On September 3, 1938, in Périgny, France, he represented several Latin American workers' parties at the Founding Congress of the Fourth International, under the pseudonym Lebrun, where he was elected to the International Executive Committee (IEC) of the Fourth International.

Pedrosa was a regular critic for Correio da Manhã (1945–1951) and later for Jornal do Brasil (1957).

Pedrosa lived mostly in exile during the military dictatorship of Brazil. From 1970 to 1973 he worked in Chile, supporting the socialist government of Salvador Allende.

In 1980 he participated in the founding of the Workers' Party of Brazil.

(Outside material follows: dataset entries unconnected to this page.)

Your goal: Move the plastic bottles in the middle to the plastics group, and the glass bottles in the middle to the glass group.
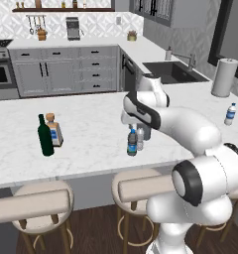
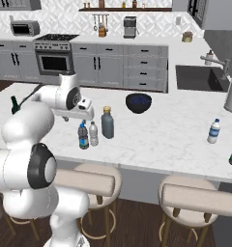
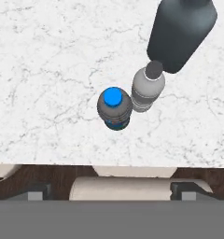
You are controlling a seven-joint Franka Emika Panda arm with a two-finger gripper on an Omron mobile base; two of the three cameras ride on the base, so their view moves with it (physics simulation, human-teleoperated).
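I am looking straight down on the blue-capped water bottle (image 3: 114,108), which is standing near the front edge of the bench (image 3: 48,70). The pale plastic bottle (image 3: 148,88) is standing just beside it, and the squat grey bottle (image 3: 181,30) is sitting right behind that one. Well off to one side of the blue-capped bottle, the green wine bottle (image 1: 45,136) and the cork-stoppered bottle (image 1: 54,130) are standing together. Well off to the other side, the small water bottle (image 1: 230,114) is standing near the paper towel roll (image 1: 224,77). I cannot tell whether my claw is released or clenched.
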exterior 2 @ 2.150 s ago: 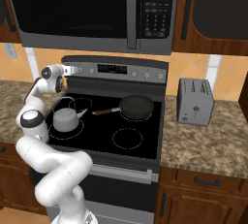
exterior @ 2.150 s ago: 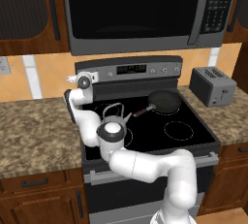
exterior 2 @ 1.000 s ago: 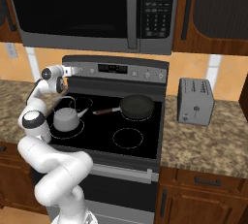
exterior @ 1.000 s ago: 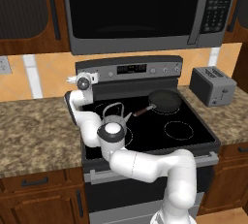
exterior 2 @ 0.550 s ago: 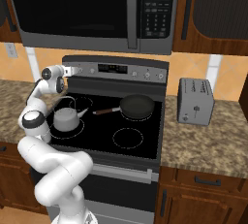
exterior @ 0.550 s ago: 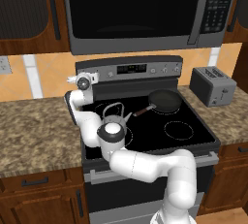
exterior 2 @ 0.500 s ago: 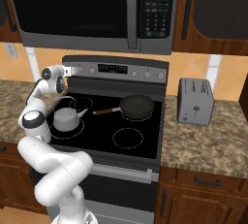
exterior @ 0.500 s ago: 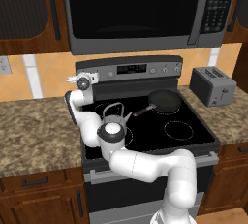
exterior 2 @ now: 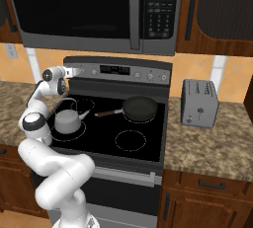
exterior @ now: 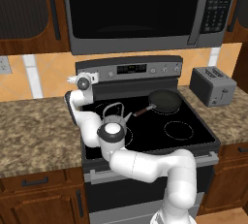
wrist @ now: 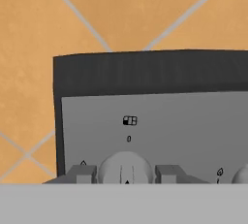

Mário Pedrosa died in November 1981 after suffering from cancer for years and was buried at the Cemitério de São João Batista.

== Works ==

- Arte Necessidade Vital. Livraria da Casa, 1949.
- Panorama da Pintura Moderna. Rio de Janeiro: Ministério de Educação e Saúde, 1952.
- A Opção Brasileira. Rio de Janeiro: Editora Civilização Brasileira, 1966.
- A Opção Imperialista. Rio de Janeiro: Editora Civilização Brasileira, 1966.
- Calder. Paris: Maeght éditeur, 1975.
- Mundo, Homem, Arte em Crise. São Paulo: Editora Perspectiva, 1975.
- Arte, Forma e Personalidade. São Paulo: Kairós, 1979.
- A Crise Mundial do Imperialismo e Rosa Luxemburgo. Rio de Janeiro: Civilização Brasileira, 1979.